• What you should do:
Only the pictures are dropped. Restate each line below word for word.

• Raw data:
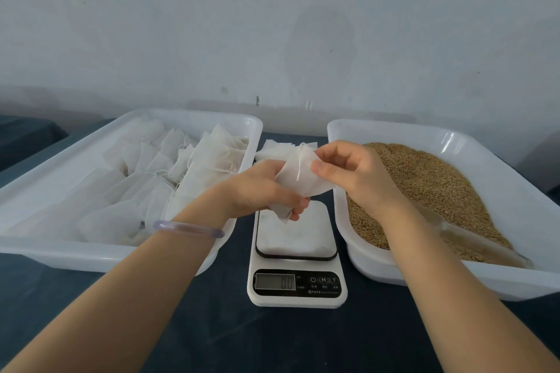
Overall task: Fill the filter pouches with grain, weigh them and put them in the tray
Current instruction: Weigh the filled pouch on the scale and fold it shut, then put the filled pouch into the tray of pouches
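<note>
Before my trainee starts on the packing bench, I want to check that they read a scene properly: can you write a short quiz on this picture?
1. True or false: the left hand and the right hand both hold one white filter pouch.
2. Where does the grain lie? A. in the held pouch; B. in the right-hand tray; C. in a glass jar.
3. Which device stands between the left-hand tray and the right-hand tray, below the hands?
Key: 1 true. 2 B. 3 the digital scale.
</note>
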`<state>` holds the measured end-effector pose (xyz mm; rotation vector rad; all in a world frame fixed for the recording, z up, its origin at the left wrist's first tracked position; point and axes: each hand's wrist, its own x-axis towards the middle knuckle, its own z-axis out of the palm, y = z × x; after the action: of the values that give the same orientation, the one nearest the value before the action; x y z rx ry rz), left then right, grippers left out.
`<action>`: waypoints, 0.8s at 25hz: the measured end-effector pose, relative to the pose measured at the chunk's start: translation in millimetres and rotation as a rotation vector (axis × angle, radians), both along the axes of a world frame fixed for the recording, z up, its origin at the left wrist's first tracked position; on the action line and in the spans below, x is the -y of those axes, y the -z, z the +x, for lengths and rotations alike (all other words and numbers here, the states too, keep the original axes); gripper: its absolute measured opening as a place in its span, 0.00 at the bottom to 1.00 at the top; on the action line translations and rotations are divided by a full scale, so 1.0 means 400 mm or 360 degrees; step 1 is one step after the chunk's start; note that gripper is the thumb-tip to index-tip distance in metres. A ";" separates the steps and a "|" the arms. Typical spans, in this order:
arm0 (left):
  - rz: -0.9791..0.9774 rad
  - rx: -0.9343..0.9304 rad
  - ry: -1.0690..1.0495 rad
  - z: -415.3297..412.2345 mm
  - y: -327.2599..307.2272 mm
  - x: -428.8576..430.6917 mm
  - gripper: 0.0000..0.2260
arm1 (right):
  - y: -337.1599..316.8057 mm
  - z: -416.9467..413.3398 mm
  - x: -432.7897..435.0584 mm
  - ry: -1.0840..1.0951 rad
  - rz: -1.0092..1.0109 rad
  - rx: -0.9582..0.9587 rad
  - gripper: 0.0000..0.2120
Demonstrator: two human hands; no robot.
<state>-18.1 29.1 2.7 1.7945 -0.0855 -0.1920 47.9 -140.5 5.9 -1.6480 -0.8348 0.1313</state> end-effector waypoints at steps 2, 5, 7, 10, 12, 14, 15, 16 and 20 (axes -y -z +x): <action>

• Solution to the exercise:
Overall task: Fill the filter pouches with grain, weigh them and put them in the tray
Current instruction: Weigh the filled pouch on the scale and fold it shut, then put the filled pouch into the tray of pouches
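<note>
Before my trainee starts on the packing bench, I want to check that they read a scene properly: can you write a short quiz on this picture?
1. True or false: the left hand and the right hand both hold one white filter pouch.
2. Where does the grain lie? A. in the held pouch; B. in the right-hand tray; C. in a glass jar.
3. Which device stands between the left-hand tray and the right-hand tray, below the hands?
Key: 1 true. 2 B. 3 the digital scale.
</note>
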`<state>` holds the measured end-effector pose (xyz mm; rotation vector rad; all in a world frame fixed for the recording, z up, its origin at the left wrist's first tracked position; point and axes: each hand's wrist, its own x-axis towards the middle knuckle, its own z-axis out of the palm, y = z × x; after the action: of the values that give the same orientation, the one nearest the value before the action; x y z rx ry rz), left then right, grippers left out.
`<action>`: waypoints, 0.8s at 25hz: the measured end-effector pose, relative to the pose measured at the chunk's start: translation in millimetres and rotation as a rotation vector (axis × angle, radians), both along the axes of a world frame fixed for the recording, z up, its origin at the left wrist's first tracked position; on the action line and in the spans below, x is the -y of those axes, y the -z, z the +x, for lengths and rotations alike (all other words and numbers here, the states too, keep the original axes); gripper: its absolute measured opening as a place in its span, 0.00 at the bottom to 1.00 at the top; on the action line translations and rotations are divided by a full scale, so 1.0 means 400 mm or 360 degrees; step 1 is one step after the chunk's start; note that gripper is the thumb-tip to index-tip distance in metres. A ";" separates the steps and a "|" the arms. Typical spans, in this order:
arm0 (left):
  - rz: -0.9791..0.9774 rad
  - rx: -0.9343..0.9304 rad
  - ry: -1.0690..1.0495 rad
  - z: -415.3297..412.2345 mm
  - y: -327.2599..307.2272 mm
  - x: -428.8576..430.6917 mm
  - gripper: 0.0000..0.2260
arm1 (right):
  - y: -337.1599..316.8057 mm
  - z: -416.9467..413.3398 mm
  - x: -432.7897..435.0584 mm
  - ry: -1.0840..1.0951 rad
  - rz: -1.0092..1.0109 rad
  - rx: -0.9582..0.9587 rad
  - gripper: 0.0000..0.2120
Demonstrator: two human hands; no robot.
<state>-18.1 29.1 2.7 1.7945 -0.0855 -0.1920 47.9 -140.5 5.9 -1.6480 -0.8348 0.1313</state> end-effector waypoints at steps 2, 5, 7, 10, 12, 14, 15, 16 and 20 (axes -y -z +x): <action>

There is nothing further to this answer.